La fuga degli operatori sanitari dai Pronto Soccorso italiani non può essere fermata solo dall’indennità annunciata dal Ministro della Salute Roberto Speranza. Secondo il segretario nazionale della Ugl Salute Gianluca Giuliano bisognerebbe rivedere le condizioni lavorative ed il Servizio Sanitario Nazionale.

“La saggezza popolare – commenta Giuliano – ci dice che chiudere la porta della stalla quando i buoi sono usciti è inutile. L’intervento del Ministero è un segnale, seppur tardivo, non sufficiente. Siamo di fronte all’ennesimo esempio di mancata programmazione. I dati sui contagi tornano a essere molto preoccupanti e la medicina di emergenza degli ospedali è nuovamente sotto la massima pressione. La Ugl Salute denuncia da tempo l’inadeguatezza degli stipendi degli operatori sanitari italiani rispetto alla media europea.
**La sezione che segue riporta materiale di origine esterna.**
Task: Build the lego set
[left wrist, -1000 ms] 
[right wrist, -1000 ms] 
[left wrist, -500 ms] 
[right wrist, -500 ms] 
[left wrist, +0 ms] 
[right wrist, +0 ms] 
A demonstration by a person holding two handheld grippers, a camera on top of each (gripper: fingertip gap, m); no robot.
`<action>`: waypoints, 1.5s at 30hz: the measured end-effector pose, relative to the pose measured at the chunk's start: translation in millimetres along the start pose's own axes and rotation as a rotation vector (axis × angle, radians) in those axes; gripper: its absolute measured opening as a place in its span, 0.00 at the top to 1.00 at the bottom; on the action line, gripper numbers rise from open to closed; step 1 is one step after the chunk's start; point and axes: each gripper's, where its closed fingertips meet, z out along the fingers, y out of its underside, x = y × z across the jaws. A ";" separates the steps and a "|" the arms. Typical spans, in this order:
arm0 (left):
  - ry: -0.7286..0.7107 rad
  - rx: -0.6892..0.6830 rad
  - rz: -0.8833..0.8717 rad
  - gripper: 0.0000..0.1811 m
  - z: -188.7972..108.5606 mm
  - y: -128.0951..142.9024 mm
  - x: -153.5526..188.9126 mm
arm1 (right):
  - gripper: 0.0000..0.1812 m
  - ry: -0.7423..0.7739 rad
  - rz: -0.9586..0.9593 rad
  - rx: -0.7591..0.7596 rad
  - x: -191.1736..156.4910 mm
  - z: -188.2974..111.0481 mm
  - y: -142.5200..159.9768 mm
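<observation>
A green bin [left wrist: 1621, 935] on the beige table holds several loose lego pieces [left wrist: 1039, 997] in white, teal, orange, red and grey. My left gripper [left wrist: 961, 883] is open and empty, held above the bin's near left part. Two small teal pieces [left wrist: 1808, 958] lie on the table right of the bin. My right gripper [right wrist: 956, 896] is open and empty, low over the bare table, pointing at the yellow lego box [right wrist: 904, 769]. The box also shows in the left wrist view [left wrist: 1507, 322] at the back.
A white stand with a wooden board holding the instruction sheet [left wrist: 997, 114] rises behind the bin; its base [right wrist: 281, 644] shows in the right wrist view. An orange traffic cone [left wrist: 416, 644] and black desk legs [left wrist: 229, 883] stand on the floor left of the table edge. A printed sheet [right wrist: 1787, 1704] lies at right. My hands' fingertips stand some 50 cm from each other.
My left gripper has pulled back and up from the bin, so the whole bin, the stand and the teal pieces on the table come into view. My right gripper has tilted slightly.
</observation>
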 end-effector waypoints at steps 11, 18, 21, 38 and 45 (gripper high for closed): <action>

Riconoscere a chi è stato ed è ancora in prima linea delle specifiche indennità è dovuto, certo, ma è anche un atto che dovrebbe prescindere l’attuale stato di emergenza”.

“Lo scenario in cui questi professionisti operano – continua – è composto da turni massacranti, esposizione alla possibilità di contagio, stress lavorativo, rischio di aggressioni che si sommano a retribuzioni non consone al ruolo svolto. C’è bisogno di una rivoluzione strutturale che preveda, al di là di incentivi del momento, adeguamenti economici, miglioramento della qualità degli standard lavorativi, certezza di poter svolgere la professione al riparo da rischi per la propria incolumità fisica. Tutto questo mettendo anche in atto una campagna di assunzioni, con forme di contratto a tempo indeterminato, che consenta di rafforzare le fila di chi è impegnato oggi in prima linea per far fronte all’emergenza ancora in corso, ma serva anche a gettare le basi per il futuro rilancio del SSN”.